Una passione, quella per la cultura pop degli anni ’60 e ’70, che ha profondamente influenzato il suo cinema.

«Mi piace veramente molto il cinema pop degli anni ’60 e ‘70: i film non erano solo film, parlavano di moda, di  movimenti politici e sociali. Pensiamo solo alla libertà sessuale di “Barbarella”. Ieri sera, vedendo “Terrore nello spazio” sul grande schermo per la prima volta, mi ha molto colpito quanta sessualità trasparisse dal film, anche se non ci sono elementi di nudità. I costumi di pelle sostituiscono quasi la nudità e la lotta allude ad un rapporto sessuale, una sorta di erotismo omosessuale. Il mio approccio è sempre questo: come far passare un sottotesto sessuale in un film senza mai mostrare il sesso? Penso che la pop art riguardi elementi del nostro subconscio. L’estetica dei costumi di “Terrore nello Spazio” è la stessa della giacca di “Drive”, veicola la stessa idea di sessualità. Inoltre, quando ieri sera ho visto il film restaurato, sono rimasto impressionato dall’approccio architettonico. Sono cresciuto a New York negli ’80 e ho sempre avuto un grande interesse per il movimento culturale underground: ieri ho avuto quasi la sensazione di entrare in una galleria underground. Anche confrontato ai film di fantascienza di oggi, “Terrore nello Spazio” ha certamente superato la prova del tempo. L’estetica e il design di questo film sono estremamente efficaci, come quelli di altri grandi film come “Blade Runner” o “2001 Odissea nello Spazio”. Mario Bava si è sempre considerato un artigiano più che un artista, ma questo film dimostra il suo valore e la sua capacità di creare questi incredibili universi».

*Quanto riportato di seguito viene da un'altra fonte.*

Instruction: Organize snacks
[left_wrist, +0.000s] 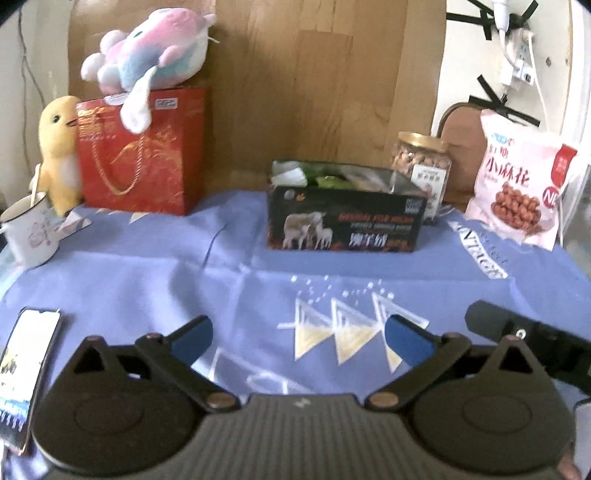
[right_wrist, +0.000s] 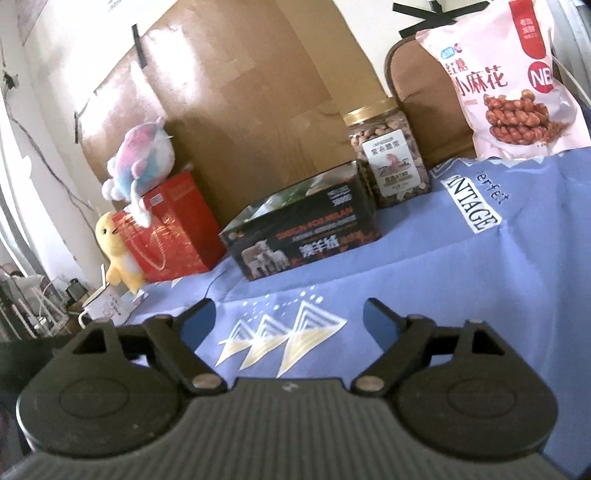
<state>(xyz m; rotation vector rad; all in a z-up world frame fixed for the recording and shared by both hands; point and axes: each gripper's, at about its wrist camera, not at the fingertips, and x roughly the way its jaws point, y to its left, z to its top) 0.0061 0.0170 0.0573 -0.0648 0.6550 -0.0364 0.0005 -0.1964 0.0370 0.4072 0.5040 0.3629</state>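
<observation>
A: What does the left wrist view show that the right lacks?

B: A lit black smartphone (left_wrist: 27, 373) at eight o'clock, and the right gripper's black tip at three. The left gripper (left_wrist: 299, 338) gapes wide over bare blue printed tablecloth (left_wrist: 147, 266), holding nothing.

A: And the right gripper (right_wrist: 290, 319)?

B: Also spread open, empty. The open black cardboard snack box (right_wrist: 301, 236) sits at twelve, the gold-lidded clear nut jar (right_wrist: 388, 162) touching behind, the pink snack bag (right_wrist: 517, 81) at one, top cut off.

A: Contents?

B: Green wrappers (left_wrist: 325, 177), blurred. Open cloth lies before the box.
</observation>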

Nel corso della conferenza, il regista danese ci ha raccontato della sua rigida educazione, che ha fatto sì che si avvicinasse ad un certo tipo di cinema di genere, in una sorta di ribellione alle imposizioni culturali dei genitori.

«Sono cresciuto a New York, ma mia madre e il mio patrigno mi hanno impartito una rigida educazione di stampo scandinavo socialista e salutista. A mia madre non piaceva molto la televisione. Arrivare da Copenaghen, dove c’era un solo canale, a New York, dove potevo potevo guardare la tv per tutta la notte, è stato come essere in paradiso. Quella è stata la mia introduzione al cinema. Trovo che la televisione sia molto sexy, la amo molto come immagine. Mia madre non voleva che la guardassi per più di mezz’ora al giorno, ma avevo i miei trucchi per fregarla. Ricordo di aver visto questo film molto sottovalutato, “Città Violenta” di Sergio Sollima con Charles Bronson, che mi colpì particolarmente. Mi piacerebbe molto vederlo ancora in versione restaurata».

Refn ha invece mantenuto il riserbo sui suoi due nuovi progetti, la serie tv “Les Italiens”, (coprodotta da Lucisano) e il nuovo film “The Neon Demon”, la cui lavorazione è ancora in corso, promettendo di rispondere a tutte le domande a film ultimato.